TASK BRIEF:
Exactly the lines below, starting with the one containing "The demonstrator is" and going on through the one containing "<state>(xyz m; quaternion", must be reproduced, both ends included, and no pictures with them.

[[ AVAILABLE RECORDS open ]]

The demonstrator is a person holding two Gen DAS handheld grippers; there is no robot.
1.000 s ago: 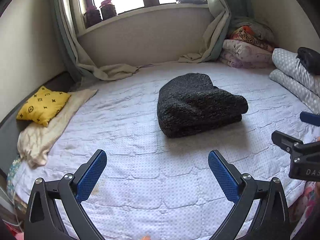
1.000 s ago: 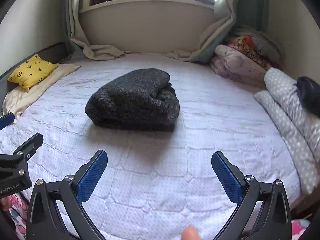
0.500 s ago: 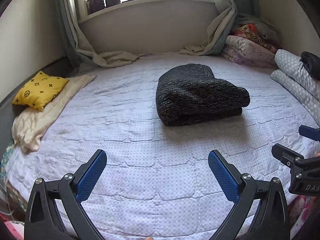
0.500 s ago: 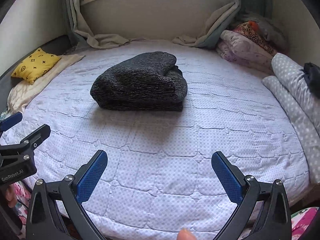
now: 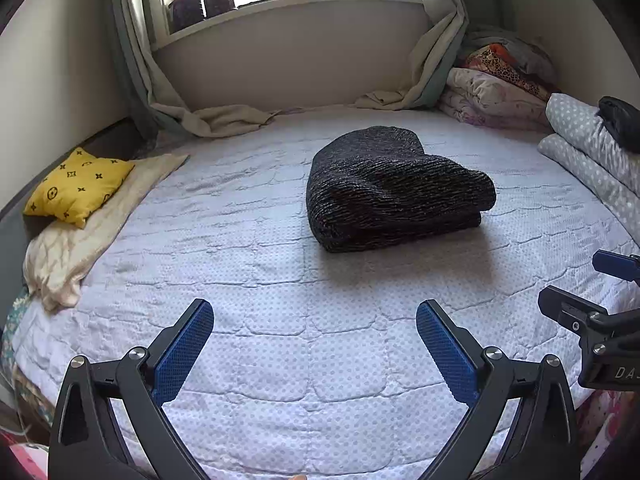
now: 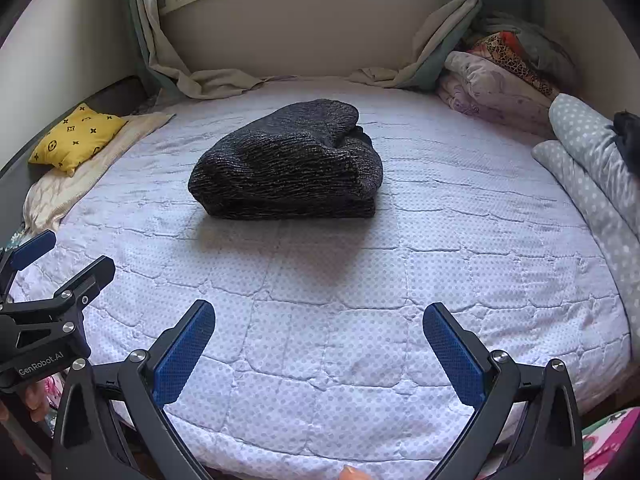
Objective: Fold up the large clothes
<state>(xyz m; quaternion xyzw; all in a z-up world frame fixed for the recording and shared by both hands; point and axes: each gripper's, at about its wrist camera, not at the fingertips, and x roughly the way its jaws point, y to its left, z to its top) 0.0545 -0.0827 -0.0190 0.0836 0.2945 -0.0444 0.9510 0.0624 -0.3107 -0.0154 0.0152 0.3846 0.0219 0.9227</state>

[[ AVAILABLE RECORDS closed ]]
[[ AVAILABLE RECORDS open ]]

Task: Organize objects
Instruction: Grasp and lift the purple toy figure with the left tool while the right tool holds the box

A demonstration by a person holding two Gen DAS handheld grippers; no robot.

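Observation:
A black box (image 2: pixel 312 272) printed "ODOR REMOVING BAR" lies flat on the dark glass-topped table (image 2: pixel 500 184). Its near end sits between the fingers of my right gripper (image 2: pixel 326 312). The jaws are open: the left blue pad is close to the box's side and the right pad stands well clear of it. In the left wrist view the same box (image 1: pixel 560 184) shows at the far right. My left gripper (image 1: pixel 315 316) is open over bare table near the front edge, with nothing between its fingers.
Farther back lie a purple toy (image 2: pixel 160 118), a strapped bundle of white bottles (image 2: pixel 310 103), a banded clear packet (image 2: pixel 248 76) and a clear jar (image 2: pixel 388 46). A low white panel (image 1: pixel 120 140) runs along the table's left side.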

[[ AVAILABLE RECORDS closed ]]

EXERCISE OUTPUT:
The demonstrator is a person holding two Gen DAS handheld grippers; there is no robot.
1.000 s ago: 
1.000 s ago: 
0.500 s ago: 
0.500 s ago: 
now: 
now: 
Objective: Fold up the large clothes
<state>(xyz m; quaternion xyzw; all in a z-up world frame fixed for the recording and shared by both hands; point and axes: each gripper's, at about its wrist camera, not at the fingertips, and x roughly the way its jaws point, y to its left, z to its top) 0.0545 -0.0827 -0.0190 0.0836 0.2945 -0.0444 0.9510 0.0624 -0.3107 -0.0154 0.0152 0.3846 0.0219 0.9227</state>

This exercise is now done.